Exercise:
Return the data below unchanged. Drop any pictures.

(Information provided Opens)

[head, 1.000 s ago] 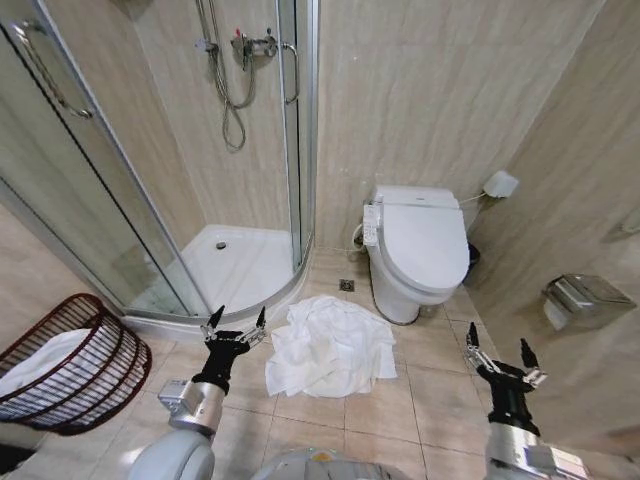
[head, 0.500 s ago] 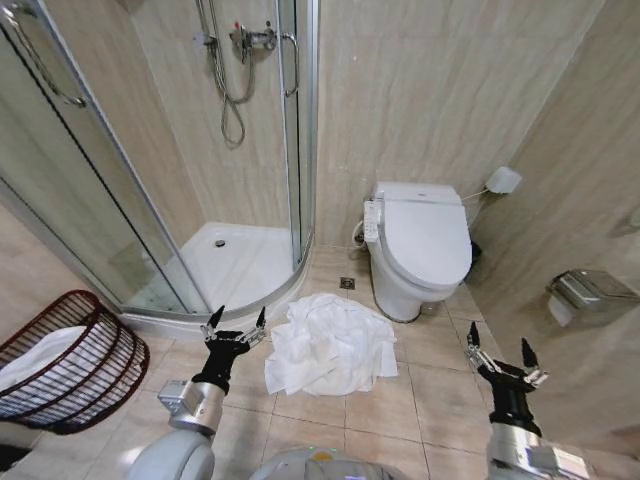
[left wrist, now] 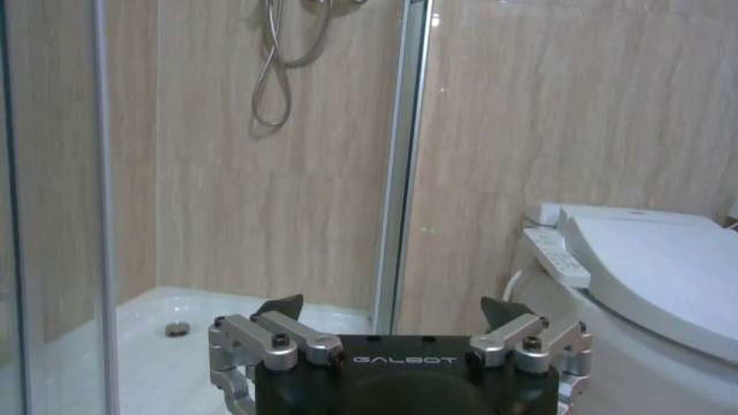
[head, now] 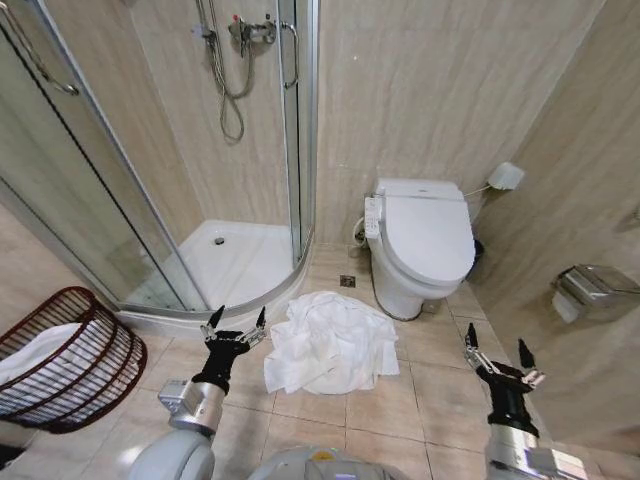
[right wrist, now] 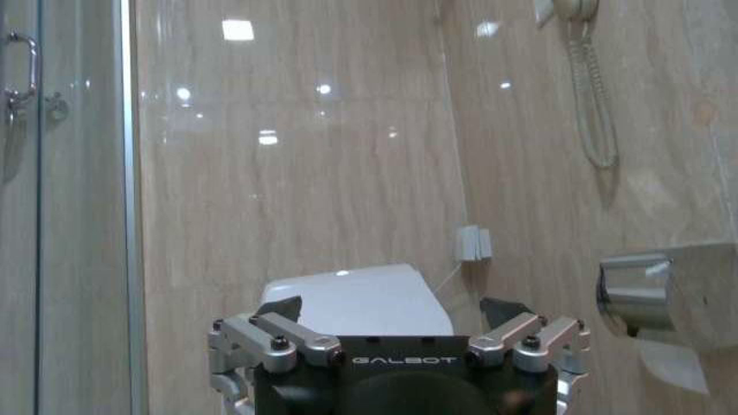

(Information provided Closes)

Task solution:
[head, 1.000 s ago] 
[head, 0.500 s ago] 
[left wrist, now] 
[head, now] 
[right wrist, now] 

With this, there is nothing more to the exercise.